We recognize that parents of, and health care professionals for, children with SMA may have questions or concerns about this information. Parents and health care professionals may contact the FDA at (800) 835-4709 or AveXis for more information. The FDA will continue to provide updates related to this statement as we learn more.

As with all biological products, health care professionals and patients (or for Zolgensma, their caregivers) should be aware of both the product’s benefits and risks. The most common side effects of Zolgensma are elevated liver enzymes and vomiting. Zolgensma has a boxed warning that acute serious liver injury can occur. Health care professionals and caregivers should refer to the product package insert for additional risk information.

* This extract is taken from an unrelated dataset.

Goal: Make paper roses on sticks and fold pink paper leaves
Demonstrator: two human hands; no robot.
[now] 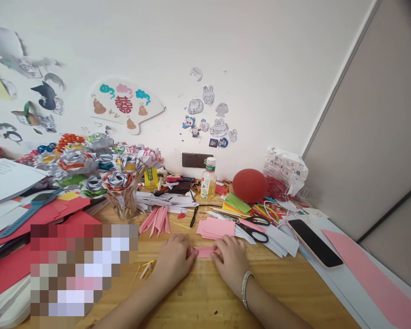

The FDA, an agency within the U.S. Department of Health and Human Services, protects the public health by assuring the safety, effectiveness, and security of human and veterinary drugs, vaccines and other biological products for human use, and medical devices. The agency also is responsible for the safety and security of our nation’s food supply, cosmetics, dietary supplements, products that give off electronic radiation, and for regulating tobacco products.